大切な人を失って、涙を止められなかったり、悲しみの底に沈んでしまったり。
誰かが死ぬということは、そういうことと戦うことなんだろうと思う。
じゃあずっと悲しみにくれていればいいかって言うと、それも違くて。
この物語では、大好きなアナグマさんの思い出を語ることで、自分達の心の中にはアナグマさんが居続けているということに、気が付きます。
身についた教えは決して消えることなく、自分の中に溶け込んでいる。
それはまぎれもない真実で、アナグマさんが生きていたという証にもなるのです。
これも一つの死の乗り越え方なのかもしれないな。
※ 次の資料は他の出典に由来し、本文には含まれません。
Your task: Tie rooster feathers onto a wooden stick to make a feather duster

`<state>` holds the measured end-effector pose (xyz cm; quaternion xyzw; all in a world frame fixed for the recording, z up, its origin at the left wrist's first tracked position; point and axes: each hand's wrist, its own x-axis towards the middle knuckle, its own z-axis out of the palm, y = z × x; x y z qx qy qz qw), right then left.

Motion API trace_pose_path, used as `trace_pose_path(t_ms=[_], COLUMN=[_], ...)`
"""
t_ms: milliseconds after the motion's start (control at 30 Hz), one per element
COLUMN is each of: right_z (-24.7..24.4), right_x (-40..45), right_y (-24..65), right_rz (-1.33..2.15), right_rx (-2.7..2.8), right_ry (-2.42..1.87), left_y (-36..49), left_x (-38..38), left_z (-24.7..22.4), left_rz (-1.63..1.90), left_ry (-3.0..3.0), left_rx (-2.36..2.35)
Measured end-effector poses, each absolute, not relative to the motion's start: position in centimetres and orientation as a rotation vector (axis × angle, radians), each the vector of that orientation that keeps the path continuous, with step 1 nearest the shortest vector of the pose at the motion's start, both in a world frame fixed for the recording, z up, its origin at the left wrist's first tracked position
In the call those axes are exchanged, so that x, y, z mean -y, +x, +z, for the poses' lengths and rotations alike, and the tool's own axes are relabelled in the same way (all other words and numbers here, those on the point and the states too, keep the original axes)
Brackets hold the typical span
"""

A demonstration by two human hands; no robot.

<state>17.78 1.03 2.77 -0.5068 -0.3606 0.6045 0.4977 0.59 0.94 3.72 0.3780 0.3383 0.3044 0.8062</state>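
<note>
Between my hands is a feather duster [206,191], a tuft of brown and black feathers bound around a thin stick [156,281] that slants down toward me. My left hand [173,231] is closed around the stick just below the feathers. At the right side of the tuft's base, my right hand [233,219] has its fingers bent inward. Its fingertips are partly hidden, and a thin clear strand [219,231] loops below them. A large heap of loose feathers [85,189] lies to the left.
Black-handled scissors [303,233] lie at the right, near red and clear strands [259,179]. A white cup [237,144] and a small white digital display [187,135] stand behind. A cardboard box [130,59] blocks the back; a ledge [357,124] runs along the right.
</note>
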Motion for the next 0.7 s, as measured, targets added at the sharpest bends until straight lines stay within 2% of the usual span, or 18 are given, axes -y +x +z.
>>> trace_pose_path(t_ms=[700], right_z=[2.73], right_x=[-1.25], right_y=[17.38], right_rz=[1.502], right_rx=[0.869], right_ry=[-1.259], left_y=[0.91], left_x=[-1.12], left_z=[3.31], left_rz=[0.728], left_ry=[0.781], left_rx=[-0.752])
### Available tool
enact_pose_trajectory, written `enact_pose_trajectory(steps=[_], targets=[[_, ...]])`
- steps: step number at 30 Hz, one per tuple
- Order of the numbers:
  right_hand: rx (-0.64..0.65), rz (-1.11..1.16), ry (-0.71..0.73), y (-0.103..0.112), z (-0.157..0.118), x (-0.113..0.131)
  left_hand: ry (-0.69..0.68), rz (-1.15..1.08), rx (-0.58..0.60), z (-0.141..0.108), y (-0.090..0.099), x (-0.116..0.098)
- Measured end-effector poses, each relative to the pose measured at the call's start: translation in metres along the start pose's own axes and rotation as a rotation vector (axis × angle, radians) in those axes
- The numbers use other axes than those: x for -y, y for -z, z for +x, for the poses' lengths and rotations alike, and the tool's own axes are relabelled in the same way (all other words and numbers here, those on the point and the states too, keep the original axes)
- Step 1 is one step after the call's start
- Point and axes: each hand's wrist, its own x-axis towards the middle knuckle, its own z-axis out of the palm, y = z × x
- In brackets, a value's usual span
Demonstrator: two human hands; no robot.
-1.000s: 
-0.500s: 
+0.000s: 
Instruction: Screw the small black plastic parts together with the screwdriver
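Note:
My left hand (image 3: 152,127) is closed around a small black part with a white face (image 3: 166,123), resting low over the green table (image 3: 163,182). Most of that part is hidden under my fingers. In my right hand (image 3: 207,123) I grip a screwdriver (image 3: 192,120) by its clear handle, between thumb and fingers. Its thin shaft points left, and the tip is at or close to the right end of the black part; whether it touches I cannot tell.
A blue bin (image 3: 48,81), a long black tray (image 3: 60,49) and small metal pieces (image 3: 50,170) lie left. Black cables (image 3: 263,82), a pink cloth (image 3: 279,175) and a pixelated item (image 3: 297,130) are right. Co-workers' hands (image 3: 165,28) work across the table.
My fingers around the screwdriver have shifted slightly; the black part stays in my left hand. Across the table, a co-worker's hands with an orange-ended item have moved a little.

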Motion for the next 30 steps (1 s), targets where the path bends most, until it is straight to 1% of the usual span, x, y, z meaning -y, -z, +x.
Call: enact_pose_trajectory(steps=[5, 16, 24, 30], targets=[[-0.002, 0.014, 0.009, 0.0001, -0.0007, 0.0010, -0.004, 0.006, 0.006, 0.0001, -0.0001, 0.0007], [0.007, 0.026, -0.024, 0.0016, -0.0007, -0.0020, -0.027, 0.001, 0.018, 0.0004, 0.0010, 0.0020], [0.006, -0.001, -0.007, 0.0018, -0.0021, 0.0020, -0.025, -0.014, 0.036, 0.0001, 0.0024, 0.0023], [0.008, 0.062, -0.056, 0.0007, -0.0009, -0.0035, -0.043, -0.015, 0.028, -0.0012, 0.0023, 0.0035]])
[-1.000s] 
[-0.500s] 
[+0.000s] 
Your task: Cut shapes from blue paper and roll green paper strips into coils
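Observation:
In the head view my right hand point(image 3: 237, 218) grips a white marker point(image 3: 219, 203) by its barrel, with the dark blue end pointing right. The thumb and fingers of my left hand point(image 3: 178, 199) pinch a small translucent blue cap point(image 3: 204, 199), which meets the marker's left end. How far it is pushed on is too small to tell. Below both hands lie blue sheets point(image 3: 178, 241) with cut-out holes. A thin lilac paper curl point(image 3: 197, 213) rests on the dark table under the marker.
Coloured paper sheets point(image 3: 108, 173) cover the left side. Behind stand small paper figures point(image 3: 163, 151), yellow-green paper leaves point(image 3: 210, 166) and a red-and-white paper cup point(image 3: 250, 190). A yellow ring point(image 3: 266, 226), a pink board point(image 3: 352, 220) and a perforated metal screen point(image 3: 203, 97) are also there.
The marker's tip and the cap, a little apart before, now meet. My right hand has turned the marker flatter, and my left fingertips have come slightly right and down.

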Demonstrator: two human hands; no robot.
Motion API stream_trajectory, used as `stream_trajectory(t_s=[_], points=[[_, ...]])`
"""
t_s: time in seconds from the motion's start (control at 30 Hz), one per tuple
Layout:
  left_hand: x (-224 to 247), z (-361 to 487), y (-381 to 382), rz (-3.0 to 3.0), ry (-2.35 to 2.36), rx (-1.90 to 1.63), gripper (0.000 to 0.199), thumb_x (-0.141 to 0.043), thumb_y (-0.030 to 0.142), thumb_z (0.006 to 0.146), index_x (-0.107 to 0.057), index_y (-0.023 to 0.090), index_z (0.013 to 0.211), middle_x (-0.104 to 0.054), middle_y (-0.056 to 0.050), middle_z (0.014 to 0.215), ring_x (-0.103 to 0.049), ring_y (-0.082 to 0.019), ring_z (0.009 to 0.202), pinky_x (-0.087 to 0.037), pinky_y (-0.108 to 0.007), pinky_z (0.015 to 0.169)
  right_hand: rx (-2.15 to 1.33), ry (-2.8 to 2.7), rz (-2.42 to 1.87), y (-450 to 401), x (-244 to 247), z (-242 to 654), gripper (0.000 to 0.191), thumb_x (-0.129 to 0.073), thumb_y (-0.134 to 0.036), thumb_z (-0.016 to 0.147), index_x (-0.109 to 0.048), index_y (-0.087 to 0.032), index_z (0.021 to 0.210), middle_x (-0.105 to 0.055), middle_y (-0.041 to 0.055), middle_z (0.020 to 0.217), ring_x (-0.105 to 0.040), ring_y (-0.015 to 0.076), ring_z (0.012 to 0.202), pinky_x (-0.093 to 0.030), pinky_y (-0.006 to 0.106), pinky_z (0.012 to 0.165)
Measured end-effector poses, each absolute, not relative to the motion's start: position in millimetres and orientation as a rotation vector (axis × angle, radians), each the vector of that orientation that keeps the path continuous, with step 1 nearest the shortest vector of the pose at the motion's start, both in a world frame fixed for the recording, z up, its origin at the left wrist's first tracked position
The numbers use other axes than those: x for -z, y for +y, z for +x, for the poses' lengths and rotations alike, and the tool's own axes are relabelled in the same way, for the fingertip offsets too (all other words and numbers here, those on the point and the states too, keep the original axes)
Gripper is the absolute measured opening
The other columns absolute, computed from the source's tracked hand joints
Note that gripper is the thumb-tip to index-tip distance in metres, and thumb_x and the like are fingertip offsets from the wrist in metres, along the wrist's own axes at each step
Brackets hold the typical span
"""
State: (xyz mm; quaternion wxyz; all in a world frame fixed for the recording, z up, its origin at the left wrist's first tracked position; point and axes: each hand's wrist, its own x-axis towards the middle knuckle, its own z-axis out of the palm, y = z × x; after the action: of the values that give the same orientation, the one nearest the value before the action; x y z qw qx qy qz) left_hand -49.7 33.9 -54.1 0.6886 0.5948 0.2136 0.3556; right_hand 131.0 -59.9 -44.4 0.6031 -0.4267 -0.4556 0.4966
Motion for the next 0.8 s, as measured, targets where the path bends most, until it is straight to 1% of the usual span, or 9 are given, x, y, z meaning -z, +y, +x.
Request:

と思いました。
しかしアナグマさんの言っていた、死に向かうときの表現には驚きました。
目の前にはどこまでも続く長い長いトンネル。
彼は足が弱くなっていたのに、力強く杖がなくても走ることが出来る。
進めば進むほど早く走れ、しまいには身体が浮き上がるような自由さも感じる。
当然死んだことはないのですが、不思議と理解できてしまいました。
実際に死ぬときはこんな感じなのかな。
「長いトンネル」。やっぱり<死>って難しいテーマですね・・・
ここまでいくと哲学の世界ですから。
小さい子にはリアルではないお話かもしれないですね。